Data entries
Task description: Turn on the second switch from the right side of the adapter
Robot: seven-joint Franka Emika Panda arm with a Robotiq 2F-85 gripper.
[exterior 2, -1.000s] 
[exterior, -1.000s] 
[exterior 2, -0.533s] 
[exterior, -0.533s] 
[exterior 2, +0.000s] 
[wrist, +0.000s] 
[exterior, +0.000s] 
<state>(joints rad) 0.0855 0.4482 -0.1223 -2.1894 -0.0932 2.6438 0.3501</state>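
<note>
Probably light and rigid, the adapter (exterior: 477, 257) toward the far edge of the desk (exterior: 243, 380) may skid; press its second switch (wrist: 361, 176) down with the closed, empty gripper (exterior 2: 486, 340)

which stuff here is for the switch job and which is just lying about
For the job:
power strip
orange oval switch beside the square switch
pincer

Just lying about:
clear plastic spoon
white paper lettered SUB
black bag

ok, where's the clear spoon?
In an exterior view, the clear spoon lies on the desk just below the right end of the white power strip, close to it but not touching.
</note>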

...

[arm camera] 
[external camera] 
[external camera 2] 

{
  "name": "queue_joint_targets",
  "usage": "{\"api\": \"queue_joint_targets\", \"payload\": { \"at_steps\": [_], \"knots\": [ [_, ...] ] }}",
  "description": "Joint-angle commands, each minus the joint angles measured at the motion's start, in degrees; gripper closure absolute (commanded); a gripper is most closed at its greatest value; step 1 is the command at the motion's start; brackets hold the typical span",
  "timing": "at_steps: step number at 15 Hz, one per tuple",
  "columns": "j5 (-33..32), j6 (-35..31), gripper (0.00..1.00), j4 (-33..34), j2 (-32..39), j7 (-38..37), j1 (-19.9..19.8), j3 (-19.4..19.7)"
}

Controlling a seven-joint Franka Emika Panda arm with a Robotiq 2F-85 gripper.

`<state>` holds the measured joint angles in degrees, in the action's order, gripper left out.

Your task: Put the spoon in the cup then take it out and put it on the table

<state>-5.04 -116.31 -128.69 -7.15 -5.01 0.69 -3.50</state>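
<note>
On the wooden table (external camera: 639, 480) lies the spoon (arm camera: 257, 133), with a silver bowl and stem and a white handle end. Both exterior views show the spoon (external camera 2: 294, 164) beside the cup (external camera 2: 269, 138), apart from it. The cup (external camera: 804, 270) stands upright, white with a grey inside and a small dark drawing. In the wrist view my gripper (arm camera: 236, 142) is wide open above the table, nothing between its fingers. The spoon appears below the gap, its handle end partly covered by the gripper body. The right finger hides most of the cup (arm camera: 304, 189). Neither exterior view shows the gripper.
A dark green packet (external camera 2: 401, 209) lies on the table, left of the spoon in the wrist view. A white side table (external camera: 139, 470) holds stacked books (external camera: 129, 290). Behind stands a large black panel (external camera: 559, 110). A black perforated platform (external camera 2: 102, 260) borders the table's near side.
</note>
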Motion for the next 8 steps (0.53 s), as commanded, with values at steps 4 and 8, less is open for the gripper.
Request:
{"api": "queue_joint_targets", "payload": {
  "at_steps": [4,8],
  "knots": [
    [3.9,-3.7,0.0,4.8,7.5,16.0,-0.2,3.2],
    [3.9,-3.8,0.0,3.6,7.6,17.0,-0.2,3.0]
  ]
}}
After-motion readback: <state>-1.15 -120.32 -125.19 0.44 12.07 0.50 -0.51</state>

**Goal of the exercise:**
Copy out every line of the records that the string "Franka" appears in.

**Completed task:**
Robot: seven-joint Franka Emika Panda arm with a Robotiq 2F-85 gripper.
Controlling a seven-joint Franka Emika Panda arm with a Robotiq 2F-85 gripper.

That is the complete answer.